Input initial weights w0a, w0b, w0c (e.g., 0.8, 0.5, 0.3) representing raw model coefficients before regularization.
Run the simulator to compare L1 (Lasso) and L2 (Ridge) outcomes: observe which weights L1 shrinks to exactly zero versus L2's continuous reduction.
Worked Example
Given initial weights w0a=1.2, w0b=0.6, w0c=0.4 and λ=0.5: L2 Ridge shrinks all weights proportionally (w0a→0.92, w0b→0.46, w0c→0.31). L1 Lasso applies fixed penalty per weight, zeroing w0c entirely while reducing w0a→0.7 and w0b→0.1. At λ=1.0, Lasso zeros 1–2 coefficients; Ridge reduces all three but retains nonzero values. Mean shrinkage under L1 reaches 42% while L2 achieves 35% at identical λ.
Practical Notes
Use Lasso (L1) for feature selection in high-dimensional datasets (e.g., gene expression with 20,000+ features); automatic zeroing eliminates irrelevant predictors without manual screening.
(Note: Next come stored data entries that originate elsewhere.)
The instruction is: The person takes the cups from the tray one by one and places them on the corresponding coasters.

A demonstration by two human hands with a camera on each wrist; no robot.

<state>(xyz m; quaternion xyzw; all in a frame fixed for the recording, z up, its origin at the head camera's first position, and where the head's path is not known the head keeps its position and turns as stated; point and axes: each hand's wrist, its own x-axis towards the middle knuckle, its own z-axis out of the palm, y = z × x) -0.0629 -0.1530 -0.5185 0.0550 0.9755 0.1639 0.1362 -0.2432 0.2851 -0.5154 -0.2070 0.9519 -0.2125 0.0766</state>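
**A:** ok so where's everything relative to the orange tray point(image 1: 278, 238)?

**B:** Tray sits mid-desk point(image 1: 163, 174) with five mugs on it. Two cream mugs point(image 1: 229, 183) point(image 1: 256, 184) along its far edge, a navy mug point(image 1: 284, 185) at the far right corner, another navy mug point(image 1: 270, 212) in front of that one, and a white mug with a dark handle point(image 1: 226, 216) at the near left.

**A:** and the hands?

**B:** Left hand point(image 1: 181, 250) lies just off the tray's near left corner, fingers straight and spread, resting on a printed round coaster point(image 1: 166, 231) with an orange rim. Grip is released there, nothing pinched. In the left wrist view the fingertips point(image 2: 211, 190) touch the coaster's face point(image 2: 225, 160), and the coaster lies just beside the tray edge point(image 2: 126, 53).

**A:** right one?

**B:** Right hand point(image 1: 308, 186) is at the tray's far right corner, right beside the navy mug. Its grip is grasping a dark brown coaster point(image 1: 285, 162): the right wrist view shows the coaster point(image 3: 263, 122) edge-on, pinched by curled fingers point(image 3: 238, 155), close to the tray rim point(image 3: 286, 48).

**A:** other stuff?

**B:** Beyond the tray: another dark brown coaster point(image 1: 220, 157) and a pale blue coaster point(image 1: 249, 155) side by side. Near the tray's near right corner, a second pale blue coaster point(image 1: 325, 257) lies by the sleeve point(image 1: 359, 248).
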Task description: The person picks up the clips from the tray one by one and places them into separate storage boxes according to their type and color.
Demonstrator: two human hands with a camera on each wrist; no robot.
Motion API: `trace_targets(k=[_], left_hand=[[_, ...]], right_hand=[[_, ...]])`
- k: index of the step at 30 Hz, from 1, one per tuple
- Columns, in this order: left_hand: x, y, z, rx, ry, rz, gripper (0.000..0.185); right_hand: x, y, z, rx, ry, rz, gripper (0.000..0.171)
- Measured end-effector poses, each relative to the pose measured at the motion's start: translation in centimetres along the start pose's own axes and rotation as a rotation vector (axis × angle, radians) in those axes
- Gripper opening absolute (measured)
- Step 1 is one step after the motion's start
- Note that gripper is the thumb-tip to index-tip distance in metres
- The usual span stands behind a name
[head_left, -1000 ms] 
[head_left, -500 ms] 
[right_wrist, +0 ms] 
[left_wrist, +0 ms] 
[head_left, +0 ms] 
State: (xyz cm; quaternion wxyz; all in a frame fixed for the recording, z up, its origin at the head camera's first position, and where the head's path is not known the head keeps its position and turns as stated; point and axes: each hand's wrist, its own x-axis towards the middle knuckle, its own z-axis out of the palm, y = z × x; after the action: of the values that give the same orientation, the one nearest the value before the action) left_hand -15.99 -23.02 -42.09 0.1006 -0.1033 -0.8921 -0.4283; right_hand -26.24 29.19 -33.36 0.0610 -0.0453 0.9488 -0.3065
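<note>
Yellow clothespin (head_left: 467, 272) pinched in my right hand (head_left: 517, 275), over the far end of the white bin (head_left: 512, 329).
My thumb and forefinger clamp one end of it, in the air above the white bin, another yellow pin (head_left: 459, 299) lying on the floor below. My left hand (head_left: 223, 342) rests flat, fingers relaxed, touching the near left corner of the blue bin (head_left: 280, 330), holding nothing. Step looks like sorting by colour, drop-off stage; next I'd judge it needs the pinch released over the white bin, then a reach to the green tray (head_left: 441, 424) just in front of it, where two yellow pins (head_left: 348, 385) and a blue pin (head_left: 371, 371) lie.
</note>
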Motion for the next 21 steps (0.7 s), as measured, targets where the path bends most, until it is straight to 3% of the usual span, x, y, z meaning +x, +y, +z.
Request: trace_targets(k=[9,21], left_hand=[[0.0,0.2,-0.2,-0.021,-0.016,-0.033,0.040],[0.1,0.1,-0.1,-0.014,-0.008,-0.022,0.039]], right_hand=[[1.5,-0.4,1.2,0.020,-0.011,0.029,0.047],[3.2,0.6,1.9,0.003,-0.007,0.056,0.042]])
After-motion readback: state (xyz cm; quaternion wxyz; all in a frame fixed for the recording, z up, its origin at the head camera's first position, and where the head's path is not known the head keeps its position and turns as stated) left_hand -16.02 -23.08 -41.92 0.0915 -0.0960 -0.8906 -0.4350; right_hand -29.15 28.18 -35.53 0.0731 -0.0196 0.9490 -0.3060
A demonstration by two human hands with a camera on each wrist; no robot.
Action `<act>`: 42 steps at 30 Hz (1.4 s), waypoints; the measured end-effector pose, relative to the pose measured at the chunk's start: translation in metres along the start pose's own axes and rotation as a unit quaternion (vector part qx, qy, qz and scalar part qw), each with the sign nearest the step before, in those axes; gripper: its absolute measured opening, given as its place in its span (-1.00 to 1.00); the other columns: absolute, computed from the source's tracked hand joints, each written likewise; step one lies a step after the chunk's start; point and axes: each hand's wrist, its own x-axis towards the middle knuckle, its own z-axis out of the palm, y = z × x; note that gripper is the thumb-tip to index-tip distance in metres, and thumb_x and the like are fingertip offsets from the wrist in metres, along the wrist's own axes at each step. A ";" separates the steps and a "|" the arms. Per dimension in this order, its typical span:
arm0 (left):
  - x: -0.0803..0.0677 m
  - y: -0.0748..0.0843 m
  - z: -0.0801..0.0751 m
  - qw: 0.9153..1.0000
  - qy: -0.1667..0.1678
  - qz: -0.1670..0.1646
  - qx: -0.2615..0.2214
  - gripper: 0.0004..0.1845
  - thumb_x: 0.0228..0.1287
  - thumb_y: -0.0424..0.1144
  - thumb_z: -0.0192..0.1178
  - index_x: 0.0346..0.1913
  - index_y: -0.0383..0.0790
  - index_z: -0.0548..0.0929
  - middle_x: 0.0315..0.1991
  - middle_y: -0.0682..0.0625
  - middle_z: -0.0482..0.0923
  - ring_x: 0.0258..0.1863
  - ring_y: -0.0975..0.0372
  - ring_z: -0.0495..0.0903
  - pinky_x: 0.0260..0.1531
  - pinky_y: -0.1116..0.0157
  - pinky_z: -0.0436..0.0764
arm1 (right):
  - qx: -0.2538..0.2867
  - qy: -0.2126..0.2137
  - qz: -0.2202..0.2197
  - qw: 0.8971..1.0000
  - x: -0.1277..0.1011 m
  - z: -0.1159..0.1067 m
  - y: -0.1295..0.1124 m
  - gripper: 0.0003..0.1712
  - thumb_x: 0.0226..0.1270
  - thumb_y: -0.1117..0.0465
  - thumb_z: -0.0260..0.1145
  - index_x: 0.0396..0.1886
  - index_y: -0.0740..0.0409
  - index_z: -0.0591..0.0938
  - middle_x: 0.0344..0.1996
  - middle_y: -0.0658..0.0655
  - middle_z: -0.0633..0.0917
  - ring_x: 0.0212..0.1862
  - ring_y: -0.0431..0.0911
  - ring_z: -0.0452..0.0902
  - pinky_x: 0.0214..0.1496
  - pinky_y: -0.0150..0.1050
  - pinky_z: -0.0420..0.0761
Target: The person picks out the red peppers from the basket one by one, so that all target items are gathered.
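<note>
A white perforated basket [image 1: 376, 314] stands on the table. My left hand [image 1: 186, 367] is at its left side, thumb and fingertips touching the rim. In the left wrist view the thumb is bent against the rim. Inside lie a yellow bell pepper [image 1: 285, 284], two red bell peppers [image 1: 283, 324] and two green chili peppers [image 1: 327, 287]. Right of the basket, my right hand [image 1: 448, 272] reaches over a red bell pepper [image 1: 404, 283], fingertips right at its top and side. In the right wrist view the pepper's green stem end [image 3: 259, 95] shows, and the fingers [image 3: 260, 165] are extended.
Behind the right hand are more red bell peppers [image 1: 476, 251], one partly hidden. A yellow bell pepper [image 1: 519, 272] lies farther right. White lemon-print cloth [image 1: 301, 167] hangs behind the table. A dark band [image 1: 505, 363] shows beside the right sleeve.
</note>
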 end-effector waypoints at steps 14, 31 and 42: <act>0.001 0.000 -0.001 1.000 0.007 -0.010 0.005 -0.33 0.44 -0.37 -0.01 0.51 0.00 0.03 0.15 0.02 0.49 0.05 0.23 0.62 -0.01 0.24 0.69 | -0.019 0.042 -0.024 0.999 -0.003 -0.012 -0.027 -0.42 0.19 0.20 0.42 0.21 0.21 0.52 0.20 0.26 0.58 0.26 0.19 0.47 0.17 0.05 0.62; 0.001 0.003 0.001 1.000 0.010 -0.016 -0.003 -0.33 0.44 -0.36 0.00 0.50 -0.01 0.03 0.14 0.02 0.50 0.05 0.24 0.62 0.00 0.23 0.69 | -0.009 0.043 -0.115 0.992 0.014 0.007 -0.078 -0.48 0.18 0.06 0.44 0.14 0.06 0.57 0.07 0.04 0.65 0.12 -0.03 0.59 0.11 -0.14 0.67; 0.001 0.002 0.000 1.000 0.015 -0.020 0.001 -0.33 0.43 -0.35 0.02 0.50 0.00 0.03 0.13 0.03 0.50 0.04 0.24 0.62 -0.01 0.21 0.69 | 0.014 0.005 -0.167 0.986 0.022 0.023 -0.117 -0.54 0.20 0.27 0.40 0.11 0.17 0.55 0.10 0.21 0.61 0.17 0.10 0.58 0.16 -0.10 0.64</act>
Use Ridge (L2) when multicollinearity is severe in linear regression or neural networks; it distributes penalty evenly across correlated features, preserving all signals.
Monitor "Weights zeroed by L1" output; if zero weights exceed 60% of features, λ may be excessive—reduce by 0.2–0.3 increments to retain meaningful coefficients.
In logistics or classification tasks, L1 regularization at λ=0.3–0.7 typically balances sparsity and predictive accuracy; test both on hold-out validation sets.